Changes in internal control over financial reporting
In connection with the evaluation pursuant to Exchange Act Rule 13a-15(d) of the Company’s internal control over financial reporting (as defined in Exchange Act Rule 13a-15(f)) by the Company’s management, including its CEO and CFO, no changes during the quarter ended February 29, 2020 were identified that have materially affected, or are reasonably likely to materially affect, the Company’s internal control over financial reporting. We are implementing a new enterprise resource planning (ERP) system which affects many of our financial processes. This project is expected to improve the efficiency and effectiveness of certain financial and business transaction processes, as well as the underlying systems environment. The new ERP system will be a significant component of our internal control over financial reporting.

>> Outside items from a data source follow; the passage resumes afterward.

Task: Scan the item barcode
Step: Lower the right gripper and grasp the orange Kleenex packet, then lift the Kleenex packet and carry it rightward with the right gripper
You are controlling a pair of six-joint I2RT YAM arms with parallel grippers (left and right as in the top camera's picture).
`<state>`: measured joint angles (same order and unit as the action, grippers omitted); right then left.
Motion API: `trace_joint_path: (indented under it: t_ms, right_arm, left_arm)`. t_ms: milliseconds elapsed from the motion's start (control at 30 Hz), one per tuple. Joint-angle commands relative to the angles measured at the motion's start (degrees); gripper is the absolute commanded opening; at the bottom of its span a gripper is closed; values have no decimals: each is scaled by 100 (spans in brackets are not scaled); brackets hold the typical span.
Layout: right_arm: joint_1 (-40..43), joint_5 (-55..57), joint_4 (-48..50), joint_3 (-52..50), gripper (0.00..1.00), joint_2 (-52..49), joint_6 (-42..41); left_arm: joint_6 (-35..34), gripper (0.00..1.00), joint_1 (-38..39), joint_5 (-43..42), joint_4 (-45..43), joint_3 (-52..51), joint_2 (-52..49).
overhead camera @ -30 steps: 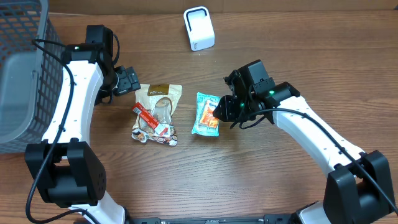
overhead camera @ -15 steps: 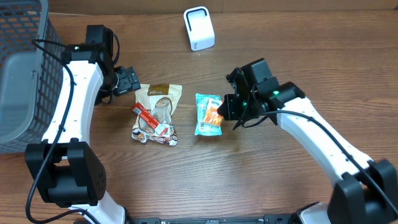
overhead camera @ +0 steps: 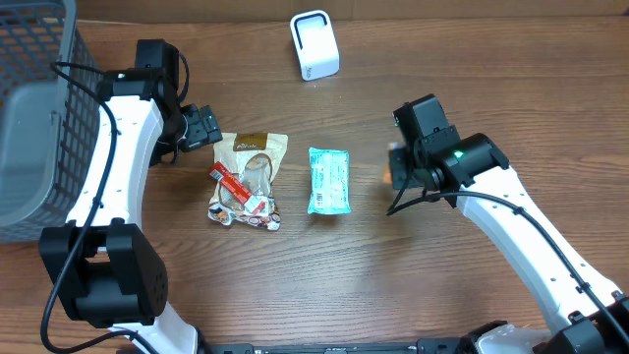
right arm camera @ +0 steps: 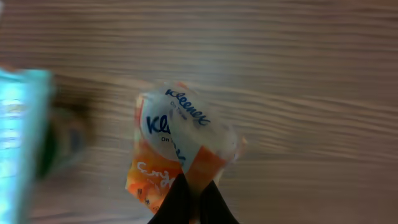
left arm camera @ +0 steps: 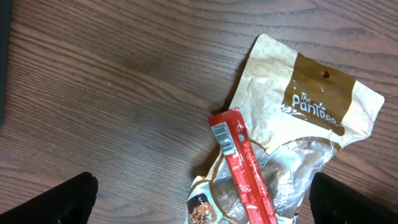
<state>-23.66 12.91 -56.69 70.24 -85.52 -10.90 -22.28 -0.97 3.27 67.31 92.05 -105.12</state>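
Far left, we have a grey mesh basket (overhead camera: 29,108) at the edge of the desk (overhead camera: 462,69), whose brown wood grain runs side to side. The left arm (overhead camera: 118,138), in white shells with black joints, bends beside it. The left jaws stand wide apart over bare wood, holding nothing. In the left wrist view one dark fingertip (left arm camera: 56,199) sits in each bottom corner.

Just right of them lies a crinkled beige pouch (overhead camera: 254,177), flat on the desk, with a brown band at its far end and a clear window lower down. A slim, glossy red stick (overhead camera: 236,187) lies slantwise across it, touching it.

At the far edge stands a small white scanner (overhead camera: 314,44), a rounded box well apart from everything else. Below it, a teal foil packet (overhead camera: 328,181) lies flat, its long axis running from the near edge to the far edge.

Now the item itself. The tissue pack (right arm camera: 180,149) is soft plastic wrap, orange and white with blue lettering. It is held over bare wood, right of the teal packet and apart from it. The right jaws are closed on it, with two dark fingers (right arm camera: 176,202) pinching its orange end.

In the blurred right wrist view its long axis runs away from the jaws, printed face toward the camera. From overhead we see only an orange sliver (overhead camera: 390,173), because the wrist covers the rest. The right arm (overhead camera: 511,216) stretches off toward the near right corner.
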Motion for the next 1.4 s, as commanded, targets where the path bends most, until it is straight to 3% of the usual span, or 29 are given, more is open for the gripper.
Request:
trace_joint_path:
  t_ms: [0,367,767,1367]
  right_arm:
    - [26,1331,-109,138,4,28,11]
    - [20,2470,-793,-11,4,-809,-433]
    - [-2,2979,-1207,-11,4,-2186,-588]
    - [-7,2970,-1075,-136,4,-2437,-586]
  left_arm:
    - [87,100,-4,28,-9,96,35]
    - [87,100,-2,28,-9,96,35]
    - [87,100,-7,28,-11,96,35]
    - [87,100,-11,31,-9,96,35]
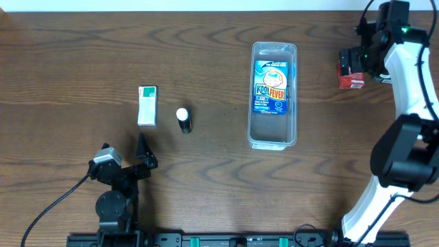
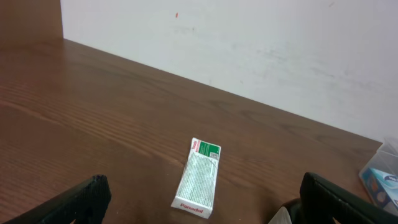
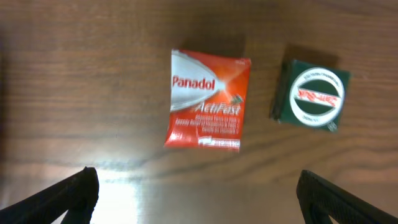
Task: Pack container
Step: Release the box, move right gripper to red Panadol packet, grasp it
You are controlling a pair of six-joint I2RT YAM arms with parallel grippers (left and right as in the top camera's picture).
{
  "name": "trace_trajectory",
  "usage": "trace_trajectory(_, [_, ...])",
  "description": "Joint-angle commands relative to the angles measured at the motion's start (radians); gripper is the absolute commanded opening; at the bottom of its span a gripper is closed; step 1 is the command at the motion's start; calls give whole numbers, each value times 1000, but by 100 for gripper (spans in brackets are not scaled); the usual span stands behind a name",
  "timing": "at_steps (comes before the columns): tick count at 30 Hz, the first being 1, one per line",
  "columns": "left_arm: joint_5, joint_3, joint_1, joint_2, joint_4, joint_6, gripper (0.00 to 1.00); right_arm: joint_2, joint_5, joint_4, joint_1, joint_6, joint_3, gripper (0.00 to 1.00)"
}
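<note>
The container [image 1: 273,137], a clear long bin, lies in the middle of the table with a blue Kool Fever packet [image 1: 273,86] inside. In the right wrist view, my right gripper [image 3: 198,180] is open and empty above the bare wood. A red Panadol ActiFast box [image 3: 208,107] and a dark green box with a round white label [image 3: 314,93] lie just beyond its fingers. My left gripper [image 2: 204,199] is also open and empty, low near the front edge. A white-and-green Panadol box [image 2: 200,177] lies flat ahead of it.
A small black bottle with a white cap [image 1: 183,119] stands between the white-and-green box [image 1: 147,105] and the container. The red box [image 1: 350,74] sits at the far right under my right arm. A corner of the container [image 2: 382,174] shows in the left wrist view.
</note>
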Motion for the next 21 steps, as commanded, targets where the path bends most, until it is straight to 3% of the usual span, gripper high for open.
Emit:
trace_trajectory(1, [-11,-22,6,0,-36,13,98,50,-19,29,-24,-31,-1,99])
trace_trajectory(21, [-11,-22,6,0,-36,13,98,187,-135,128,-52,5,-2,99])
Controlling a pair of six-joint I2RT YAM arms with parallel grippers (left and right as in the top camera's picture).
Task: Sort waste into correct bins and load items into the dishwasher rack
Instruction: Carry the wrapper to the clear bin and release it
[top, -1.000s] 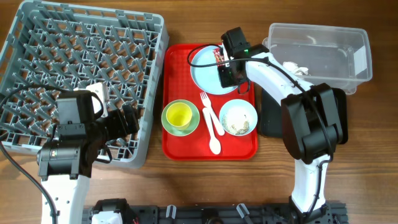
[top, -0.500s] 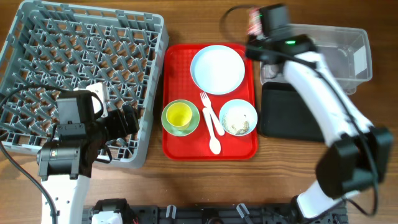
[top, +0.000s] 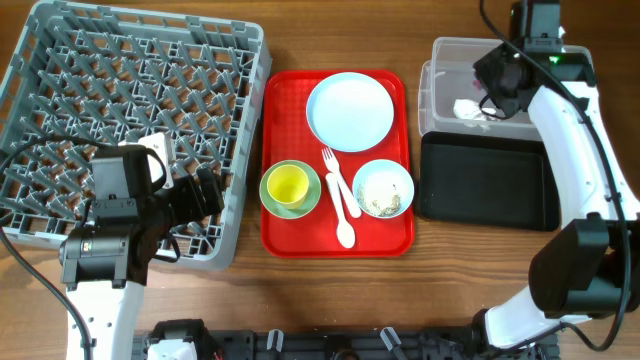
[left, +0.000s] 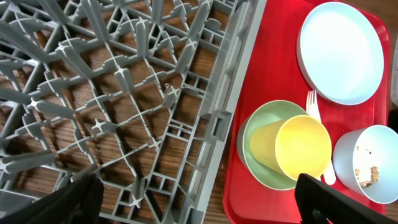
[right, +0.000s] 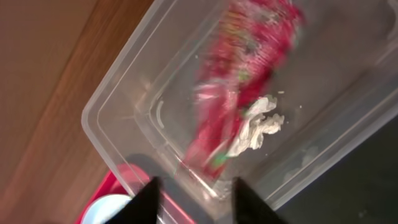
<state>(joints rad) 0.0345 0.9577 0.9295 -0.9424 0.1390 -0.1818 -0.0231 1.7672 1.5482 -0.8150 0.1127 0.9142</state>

Inherent limitations on effectiveness of controls
Our management, including the CEO and CFO, do not expect that our disclosure controls and procedures or our internal control over financial reporting will prevent or detect all errors and all fraud. A control system, no matter how well designed and operated, can provide only reasonable, not absolute, assurance that the control system’s objectives will be met. The design of a control system must reflect the fact that there are resource constraints, and the benefits of controls must be considered relative to their costs. Further, because of the inherent limitations in all control systems, no evaluation of controls can provide absolute assurance that misstatements due to error or fraud will not occur or that all control issues and instances of fraud, if any, within the Company have been detected. These inherent limitations include the realities that judgments in decision-making can be faulty and that breakdowns can occur because of simple error or mistake. Controls can also be circumvented by the individual acts of some persons, by collusion of two or more people, or by management override of the controls. The design of any system of controls is based in part on certain assumptions about the likelihood of future events, and there can be no assurance that any design will succeed in achieving its stated goals under all potential future conditions. Projections of any evaluation of controls effectiveness to future periods are subject to risks. Over time, controls may become inadequate because of changes in conditions or deterioration in the degree of compliance with policies or procedures.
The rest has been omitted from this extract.